0

I want to mount an AWS s3 bucket on my Docker container which I am using to run some AWS Batch jobs. I have been researching several ways of going about this but I still lack clarity as to how I can get this to work on AWS Batch which is going to dynamically allocate EC2 instances based on the job definitions. The following are the ideas I have gathered , but I am unsure of how to put them together:

  1. https://rexray.readthedocs.io/en/v0.9.0/user-guide/docker-plugins/ I could use this plugin to mount S3 bucket as Docker volume , but unsure how to do this on AWS Batch. Should this plugin be a part of the Docker image ?
  2. I could use s3fs-fuse but I was told that I wont be able to install or store any of the files from S3 on EC2 instances on AWS Batch instances, which can then be mounted in docker. - is there a way to do this by including some code in the AMI that will copy files from s3 to instance?
  3. Are there any other ways I can get this to work?

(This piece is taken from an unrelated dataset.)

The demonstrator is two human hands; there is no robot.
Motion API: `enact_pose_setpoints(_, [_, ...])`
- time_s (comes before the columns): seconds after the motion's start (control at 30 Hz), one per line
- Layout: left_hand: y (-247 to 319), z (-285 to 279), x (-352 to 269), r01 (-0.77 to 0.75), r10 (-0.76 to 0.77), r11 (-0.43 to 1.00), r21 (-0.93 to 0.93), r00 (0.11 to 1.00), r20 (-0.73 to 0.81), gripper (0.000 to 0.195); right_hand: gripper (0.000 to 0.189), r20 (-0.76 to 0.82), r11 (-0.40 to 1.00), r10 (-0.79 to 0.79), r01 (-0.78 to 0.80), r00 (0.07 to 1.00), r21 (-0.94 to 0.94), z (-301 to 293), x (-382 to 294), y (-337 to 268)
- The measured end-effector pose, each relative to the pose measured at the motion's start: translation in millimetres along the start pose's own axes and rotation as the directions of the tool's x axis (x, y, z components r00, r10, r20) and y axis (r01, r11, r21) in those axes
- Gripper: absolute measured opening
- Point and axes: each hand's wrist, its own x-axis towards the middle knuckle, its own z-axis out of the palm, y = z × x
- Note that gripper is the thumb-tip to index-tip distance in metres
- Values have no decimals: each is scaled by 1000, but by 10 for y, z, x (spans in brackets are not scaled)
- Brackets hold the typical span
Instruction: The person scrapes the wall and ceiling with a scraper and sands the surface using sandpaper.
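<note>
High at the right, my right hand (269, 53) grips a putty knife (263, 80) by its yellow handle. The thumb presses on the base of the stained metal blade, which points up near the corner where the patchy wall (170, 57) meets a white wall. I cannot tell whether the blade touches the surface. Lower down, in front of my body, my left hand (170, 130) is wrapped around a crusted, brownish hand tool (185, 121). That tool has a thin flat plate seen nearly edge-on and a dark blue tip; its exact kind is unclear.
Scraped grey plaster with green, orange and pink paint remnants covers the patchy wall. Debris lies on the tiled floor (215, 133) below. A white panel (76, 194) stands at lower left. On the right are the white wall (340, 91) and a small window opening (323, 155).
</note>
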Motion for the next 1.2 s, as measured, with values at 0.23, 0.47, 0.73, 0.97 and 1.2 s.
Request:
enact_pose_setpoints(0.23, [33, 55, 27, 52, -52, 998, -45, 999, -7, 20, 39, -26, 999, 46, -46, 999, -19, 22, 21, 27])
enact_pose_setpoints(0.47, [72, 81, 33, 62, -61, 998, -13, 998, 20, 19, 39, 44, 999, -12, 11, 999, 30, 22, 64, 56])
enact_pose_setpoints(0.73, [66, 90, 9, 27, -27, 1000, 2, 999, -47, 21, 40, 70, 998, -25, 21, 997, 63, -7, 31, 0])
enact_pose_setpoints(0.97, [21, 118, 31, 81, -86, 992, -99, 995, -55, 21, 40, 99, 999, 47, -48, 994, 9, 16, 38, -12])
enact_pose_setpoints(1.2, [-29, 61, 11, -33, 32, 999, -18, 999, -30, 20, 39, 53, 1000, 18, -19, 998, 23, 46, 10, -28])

Pardon me if my questions are too basic. I am fairly new to Docker and AWS Batch. Would appreciate any help!

Thanks !

rkm19
  • 149
  • 1
  • 7
  • 1
    Just as a piece of advice, you should avoid using S3 as a mount. The [EFS](https://aws.amazon.com/efs/) service is designed to be used as an NFS mount. – Chris Williams Nov 09 '20 at 08:57
  • Thank you for the suggestion. I am using a workflow language to run my jobs, and it may not be compatible with EFS. – rkm19 Nov 09 '20 at 09:07
  • You can mount S3 Buckets on EC2 instances via AWS Storage Gateway. Don't really know how that integrates with AWS Batch though... – Robert Kossendey Nov 09 '20 at 09:18
  • `it may not be compatible with EFS` EFS is at least a real FS and behaves that way, S3 has eventual/read-after-write consistency so really consider if it's feasible for you (I'd avoid using S3 as a FS), Indeed S3 is cheaper storage, but it's not any filesystem, Mounting S3 it is always a kind of *workaround" with some caveats. Anyway, the s3fs-fuse [should work](https://stackoverflow.com/questions/24966347/is-s3fs-not-able-to-mount-inside-docker-container) from inside the container – gusto2 Nov 09 '20 at 10:21

2 Answers2

1

I have personally used s3fs to solve this problem in the past. Using S3 as a mounted filesystem has some caveats which you would be wise to familiarize yourself with (because you are treating something that is not a filesystem like it is a filesystem, a classic leaky abstraction problem), but if your workflow is relatively simple and does not have the possibility for race conditions you should be able to do it with some confidence (especially now that as of Dec 2020 AWS S3 has released read-after-write consistency automatically for all applications).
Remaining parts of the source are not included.